Watch baby hawks, ducks on nestcams (w/video)

Annette Cary, Tri-City HeraldMay 28, 2014 

Five newly hatched balls of fluffy kestrel chicks are on display for the world to see thanks to a Richland Rod and Gun Club webcam.

It's the second year that Dale Schielke, a longtime member of the club, has had the webcams up and running in the West Richland area.

And for a second year he's captured a hatch of kestrel eggs on one camera and has been tracking wood duck nests on the second one.

Viewers have watched two nests of wood ducks hatch already this spring, as Schielke moves a webcam from nest to nest. A third duck group of eggs is expected to hatch any day.

Wood ducks don't feed their ducklings, so ducklings have to be ready to forage for dinner soon after they hatch.

The hen leaves the nest and calls for the ducklings to jump after her just 24 hours after they hatch, Schielke said.

In the first hatch the webcam watched this spring, seven ducklings followed the hen out within a minute, he said. But for the next five minutes the last duckling struggled to climb to the opening.

He heard reports of people clustered around workplace computers watching the final duckling and cheering when he finally made the jump.

The second nest had more drama.

The first eight ducklings in that nest left with no difficulty. But the last one struggled for 30 minutes.

"Geez, he's not going to make it'," Schielke remembered saying as he watched "jump day" on his home computer.

He called a West Richland-area resident, who went out to the nesting box and lifted the duckling out and set it on the ground.

"Hopefully, he caught up with mom and the rest of them," Schielke said.

He doesn't know if the duckling survived, but without the assist, webcam viewers likely would have watched the duckling die in the nest, he said.

The webcam is focused on a nest with 18 wood duck eggs. Viewers can see the hen sitting on the nest. Or if she's out looking for food, she covers the eggs with nesting materials.

The eggs likely were laid by two or more hens, Schielke said. He's not sure if all the eggs will be viable, or just those laid most recently.

He knows the eggs have been there since the first week of May. With an incubation period of about 30 days, the hatch should be soon. Usually wood duck eggs start to hatch in the morning, with more ducklings appearing through the day.

The kestrel babies, a type of small hawk, will be on webcam longer.

They hatched Sunday and should remain in the nest for about 30 days.

Now they are mostly huddled together and hidden by their mother when she's not out searching for food. But they'll be more active as they grow.

Tuesday evening viewers watched the mother feed pieces of a mouse to her babies. As the babies get larger, the male and female parents will just drop food into the nest and "then there will be a mad scramble with all the brothers and sisters fighting for it," Schielke said.

The kestrel pair may be the same one that viewers watched raise six young last spring, although there is no way to tell for sure, Schielke said.
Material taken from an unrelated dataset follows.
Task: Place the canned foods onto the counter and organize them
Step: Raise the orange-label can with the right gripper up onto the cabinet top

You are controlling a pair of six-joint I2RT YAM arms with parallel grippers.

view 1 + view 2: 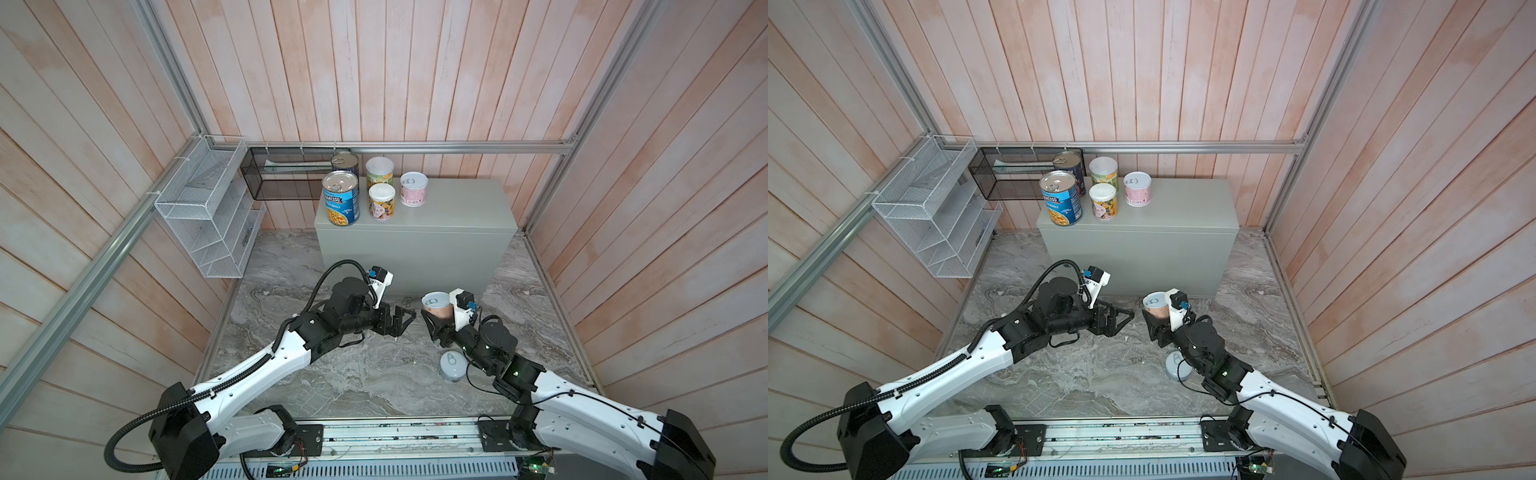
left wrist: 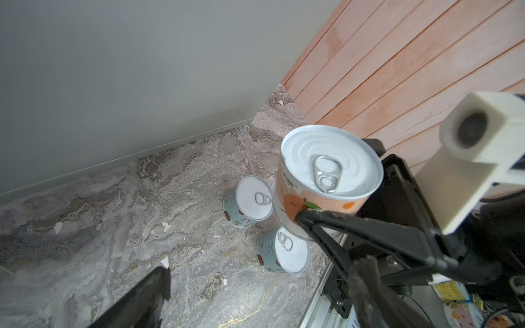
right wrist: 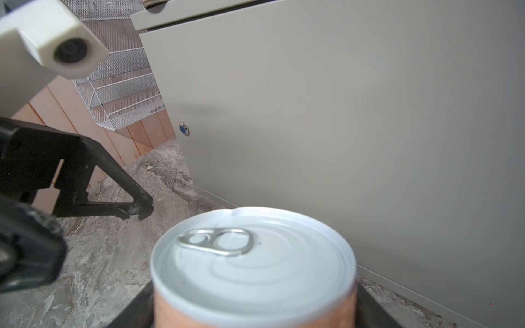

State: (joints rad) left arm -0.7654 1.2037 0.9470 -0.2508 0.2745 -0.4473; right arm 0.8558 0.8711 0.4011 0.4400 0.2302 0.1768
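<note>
R gripper (image 1: 437,316) is clamped on the orange can (image 1: 435,302), upright off the marble (image 1: 332,374) just before the counter (image 1: 457,203), L gripper (image 1: 406,325) wide open & empty, so I'd lift clear of the front edge, then set down beside the pink can (image 1: 414,189).

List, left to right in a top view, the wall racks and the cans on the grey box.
white wire rack, black mesh basket, blue Progresso can, front white-lidded can, pink can. Omitted, overlapping: dark rear can, green rear can.
</note>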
This spring a kestrel pair was in and out of the same box used by kestrels last year and then moved to a nearby box before eggs were laid.

The Richland Rod and Gun Club has about 400 nesting boxes in the Tri-City area. They're put in for wood ducks, but also attract the occasional kestrel and screech owl.
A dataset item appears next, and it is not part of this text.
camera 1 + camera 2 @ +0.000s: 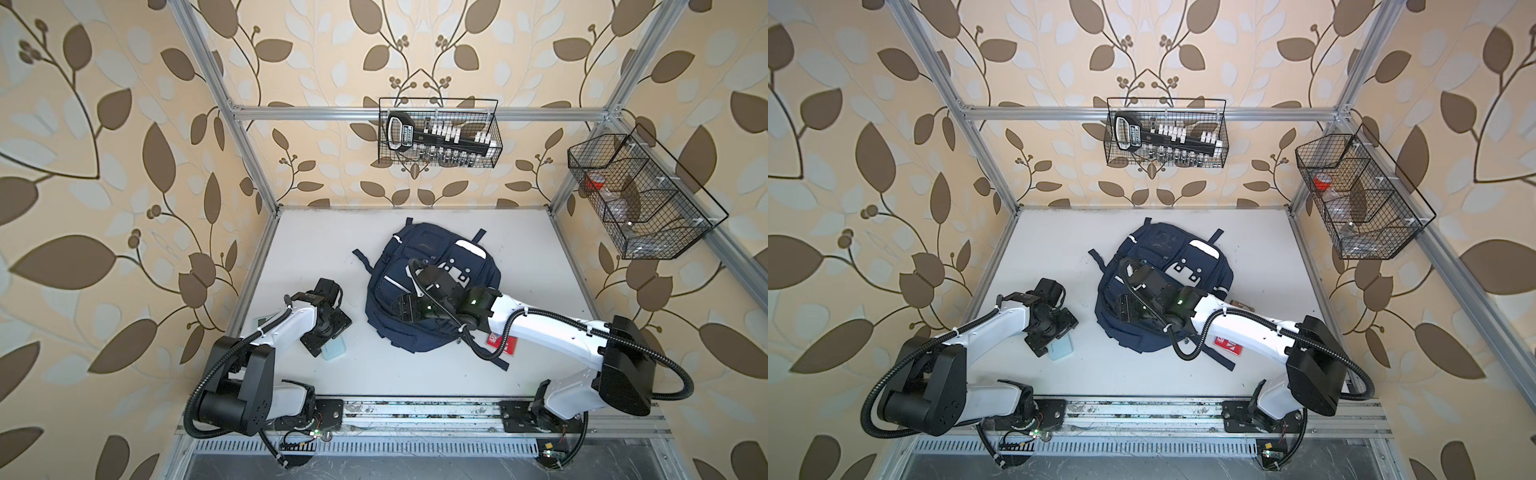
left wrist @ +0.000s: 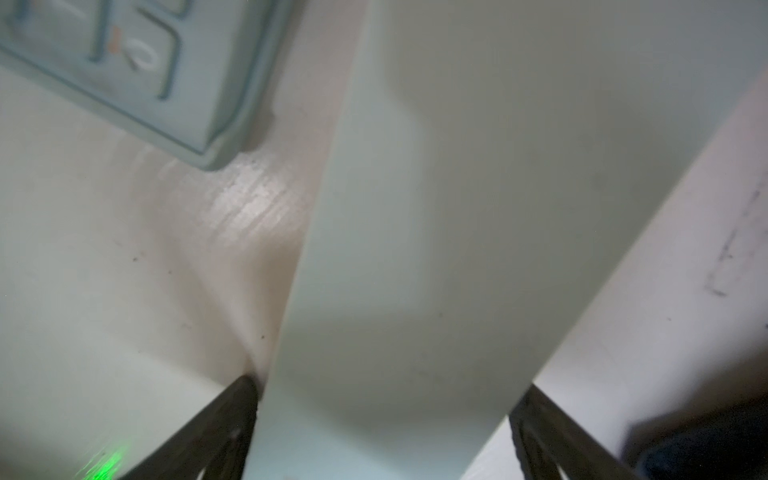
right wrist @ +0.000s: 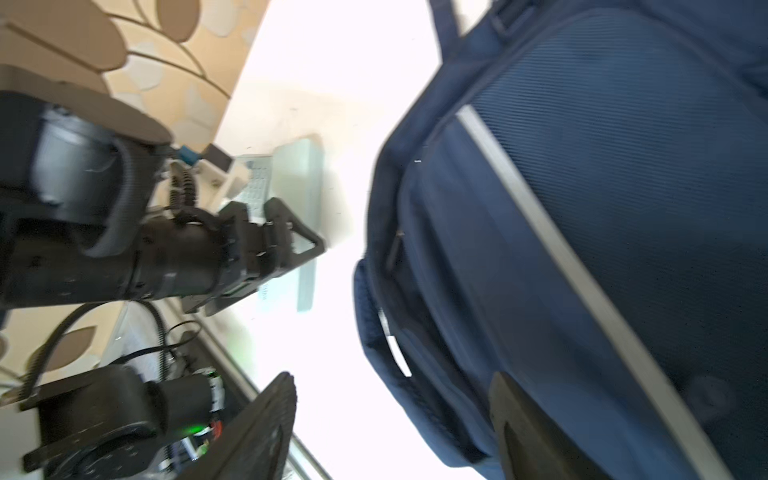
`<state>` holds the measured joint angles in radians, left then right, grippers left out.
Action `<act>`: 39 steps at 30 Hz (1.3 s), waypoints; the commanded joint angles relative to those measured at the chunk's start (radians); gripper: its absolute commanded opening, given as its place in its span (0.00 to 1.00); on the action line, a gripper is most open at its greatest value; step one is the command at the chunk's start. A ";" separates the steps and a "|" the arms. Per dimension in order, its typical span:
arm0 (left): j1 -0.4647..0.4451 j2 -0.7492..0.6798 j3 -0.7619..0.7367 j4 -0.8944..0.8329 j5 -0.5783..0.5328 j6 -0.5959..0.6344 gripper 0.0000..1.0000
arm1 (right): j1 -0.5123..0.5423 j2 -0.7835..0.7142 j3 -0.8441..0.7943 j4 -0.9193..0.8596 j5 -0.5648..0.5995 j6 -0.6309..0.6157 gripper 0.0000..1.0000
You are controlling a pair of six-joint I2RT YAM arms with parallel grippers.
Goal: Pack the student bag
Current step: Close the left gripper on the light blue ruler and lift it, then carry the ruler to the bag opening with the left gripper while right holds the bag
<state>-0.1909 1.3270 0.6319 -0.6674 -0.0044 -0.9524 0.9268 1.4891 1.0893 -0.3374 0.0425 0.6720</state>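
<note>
The student bag (image 1: 419,253) (image 1: 1154,255), a navy backpack with white stripes, lies flat mid-table. My right gripper (image 1: 406,309) (image 1: 1126,309) hovers open over its near left side. In the right wrist view the right gripper (image 3: 395,415) holds nothing, with one finger above the bag (image 3: 623,208) and the other above the table. My left gripper (image 1: 328,334) (image 1: 1054,334) is down at the table's left. It is open, its fingers (image 2: 237,411) standing on either side of a flat pale-blue case (image 2: 415,208) (image 1: 336,353) that lies on the table.
A second pale-blue item with raised lines (image 2: 124,62) lies close beside the case. A red packet (image 1: 500,343) sits under the right arm. Wire baskets hang on the back wall (image 1: 438,133) and the right wall (image 1: 636,195). Bag straps (image 1: 496,361) trail toward the front.
</note>
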 commanded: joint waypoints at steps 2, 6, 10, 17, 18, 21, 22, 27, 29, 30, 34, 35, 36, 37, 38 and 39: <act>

Schielke has not captured an active screech owl nest on webcam yet. He's limited to nests close to a power source for the webcams and computers.
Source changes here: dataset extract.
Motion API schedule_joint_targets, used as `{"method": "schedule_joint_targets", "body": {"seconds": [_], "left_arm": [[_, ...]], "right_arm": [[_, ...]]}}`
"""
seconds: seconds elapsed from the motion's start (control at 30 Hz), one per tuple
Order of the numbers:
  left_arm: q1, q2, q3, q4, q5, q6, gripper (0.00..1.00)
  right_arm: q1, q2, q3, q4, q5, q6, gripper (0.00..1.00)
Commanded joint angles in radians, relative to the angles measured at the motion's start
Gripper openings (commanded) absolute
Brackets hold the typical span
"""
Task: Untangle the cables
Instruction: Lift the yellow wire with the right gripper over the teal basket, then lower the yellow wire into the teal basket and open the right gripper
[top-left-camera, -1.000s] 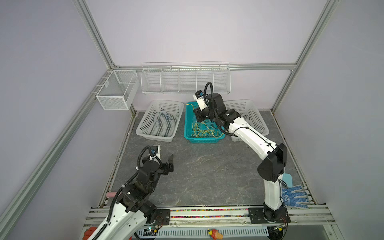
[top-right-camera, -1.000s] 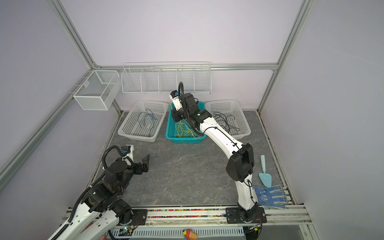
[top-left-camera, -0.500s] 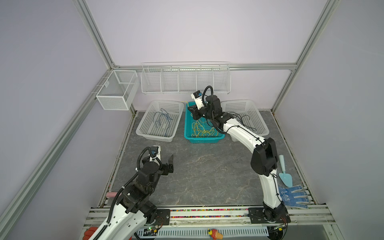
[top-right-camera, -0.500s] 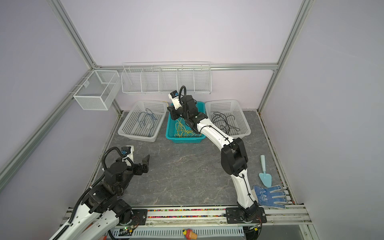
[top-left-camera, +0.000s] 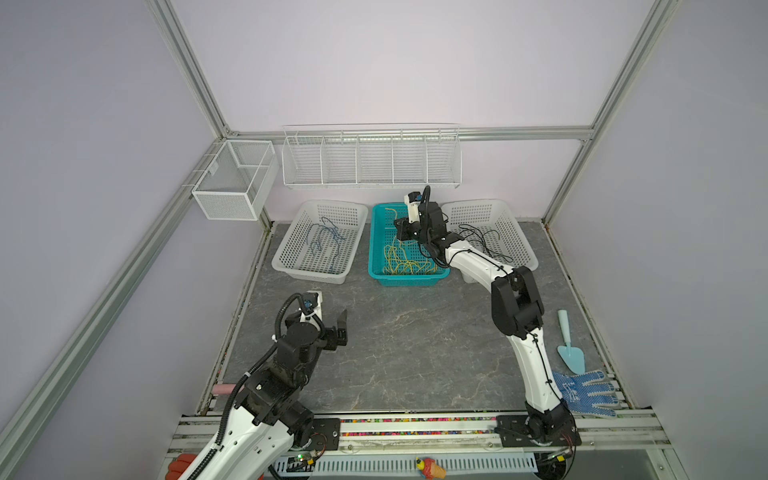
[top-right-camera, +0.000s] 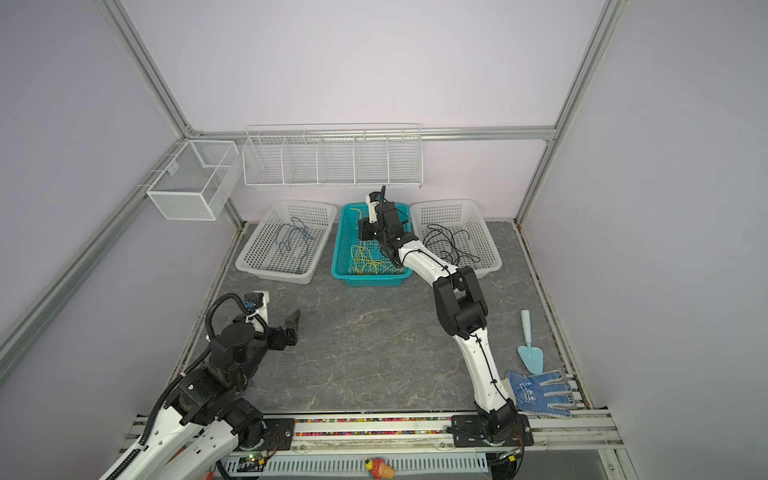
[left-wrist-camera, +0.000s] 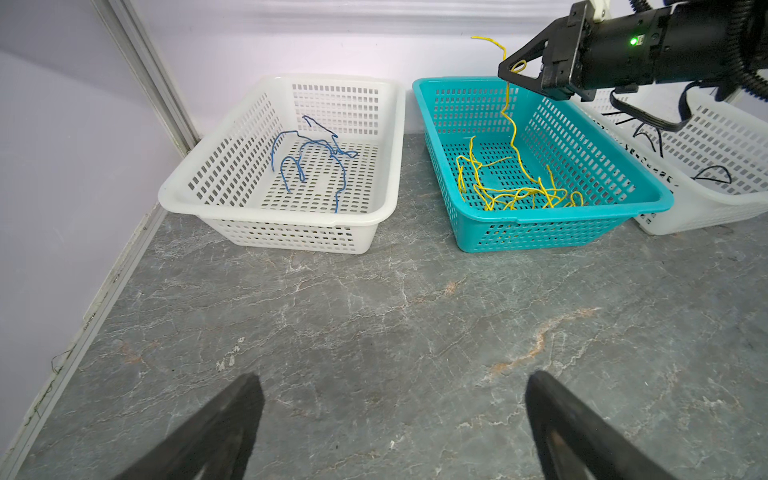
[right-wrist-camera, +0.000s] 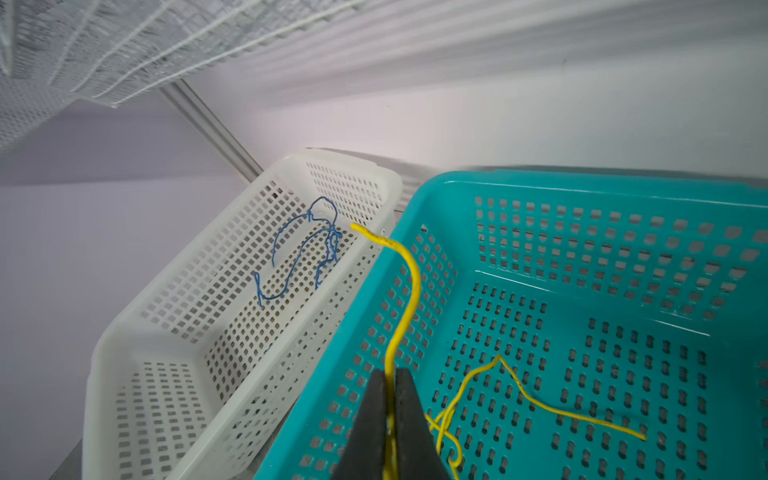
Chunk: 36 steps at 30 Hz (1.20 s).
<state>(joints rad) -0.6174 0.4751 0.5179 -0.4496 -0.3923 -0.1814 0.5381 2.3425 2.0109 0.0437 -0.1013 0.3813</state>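
Note:
Yellow cables (top-left-camera: 405, 262) lie tangled in the teal basket (top-left-camera: 409, 280). Above that basket my right gripper (right-wrist-camera: 390, 374) is shut on one yellow cable (right-wrist-camera: 409, 299). This cable's short end sticks out past the fingers, and its long end hangs down into the pile (left-wrist-camera: 515, 195). Blue cables (top-left-camera: 326, 239) lie in the left white basket (top-left-camera: 307, 274), and black cables (top-left-camera: 478, 239) in the right white basket (top-left-camera: 523, 249). My left gripper (left-wrist-camera: 395, 378) is open over bare table near the front left, with nothing between its fingers.
A white wire rack (top-left-camera: 370, 158) hangs on the back wall just above the baskets, and a mesh box (top-left-camera: 232, 183) on the left frame. A pale blue trowel (top-left-camera: 569, 345) and a blue dotted glove (top-left-camera: 586, 392) lie at the front right. The table (top-left-camera: 415, 345) is grey marble.
The right arm's elbow has swung left, while its gripper has stayed over the teal basket, still shut on the yellow cable. The left arm has barely moved.

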Motion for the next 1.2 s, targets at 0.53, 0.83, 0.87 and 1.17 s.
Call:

He and other club members have been building and maintaining nesting boxes for wood ducks since 1982, sometimes with the help of students from Richland's Carmichael Middle School. The webcams were added after Schielke was given a Hero of Conservation award through Field and Stream magazine, with $500 donated by Toyota.

He used the money to buy webcam equipment and Pacific Northwest National Laboratory donated excess computers for the project.

To see the kestrels, go to http://www.ustream.tv/channel/rrgc. The wood duck nest is at www.ustream.tv/channel/rrgc-duckcam.

In another nesting box, which does not have a webcam, Schielke discovered and recorded an albino wood duck and her ducklings this spring near Benton City during a field trip with Kiona-Benton City Middle School students.